I focused on the work of Robert Cialdini who has done much of the recent research in the area and related his work to the world of finance.

I would be interested to here whether you have had any success in applying the techniques discussed.

As there was a lot to take on board I decided to split the blog into two sections and this time I am going to look at how we can show influence can also be achieved through:

  • Social proof
  • Liking
  • Authority

Social proof

Social proof is based on the principle that one reason people use to decide what to believe and how to act is to look at what other people are doing or believing. (E.g. McDonalds – Billions served). It is particularly influential in conditions of uncertainty and when people are unsure of what to do and then follow the actions of others believing them to be correct. People are more inclined to follow the lead of similar others (e.g. kids and their desire to fit in to the social norm)

A good example of this was demonstrated by a TV shopping channel which reframed their message to customers from “operators are waiting for your call” which could create a picture in peoples minds of a huge call center with lots of operators waiting by silent phones, to a message which said “if our operators are busy can you please try again”. This message created an image that everyone else was calling and therefore I better call up too and led to a massive increase in call up rate. Again a great example of it is not what you say but how you frame it!

In the world of finance we could create a newsletter that mentions how division X has benefited from some great suggestions from the current finance team working much more closely with them. This will deliver an underlying message to people in the organization that maybe your area might be able to similarly benefit if they engaged more with finance too!


This is based on the principle that people are likely to say yes to people who they know or like.

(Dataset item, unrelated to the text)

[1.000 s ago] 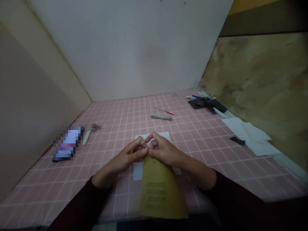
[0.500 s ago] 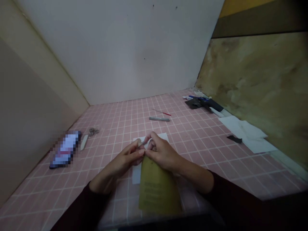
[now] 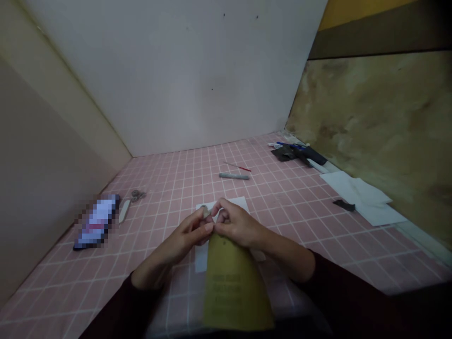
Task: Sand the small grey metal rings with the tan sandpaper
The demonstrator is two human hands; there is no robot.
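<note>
A yellow-green sheet [image 3: 236, 287] with blurred print hangs toward me from my fingertips. My left hand [image 3: 192, 230] pinches something small and greyish [image 3: 205, 212] near the sheet's top end, too small to name. Thumb and fingers of my right hand [image 3: 235, 223] are closed on the sheet's top edge, and the two hands nearly touch. Beneath them a white paper [image 3: 202, 258] lies on the pink checked tabletop [image 3: 169, 188].
A phone [image 3: 98, 221], a pale strip [image 3: 124, 211] and small grey rings [image 3: 136, 194] lie left. Ahead are a grey pen [image 3: 233, 176] and a thin red-ended tool [image 3: 243, 168]. Right: dark scraps [image 3: 284, 152], white papers [image 3: 367, 200], a black piece [image 3: 344, 205].
The yellow-green sheet reaches lower and shows more of its surface. Both hands sit slightly lower in view and keep their pinch. The whole view has shifted a little.
</note>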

People tend to like people who are like them and sales people for years have looked for clues from their customers to try and find out their interests and then include it in a conversation. E.g. the car salesman when looking at a car of a customer who is now in the show room may have noticed some golf clubs in the boot and then slip into the later conversation something about golf thus making the customer like the salesman more

The liking principle is the whole foundation of the success of house selling companies like Tupperware where people will go even if they don’t need any more plastic boxes because it is for their friend. As a finance person with influence it might therefore be beneficial to try and find some common ground with your stakeholders e.g. where they live, what team they support, where there kids go to school etc. before you engage with them.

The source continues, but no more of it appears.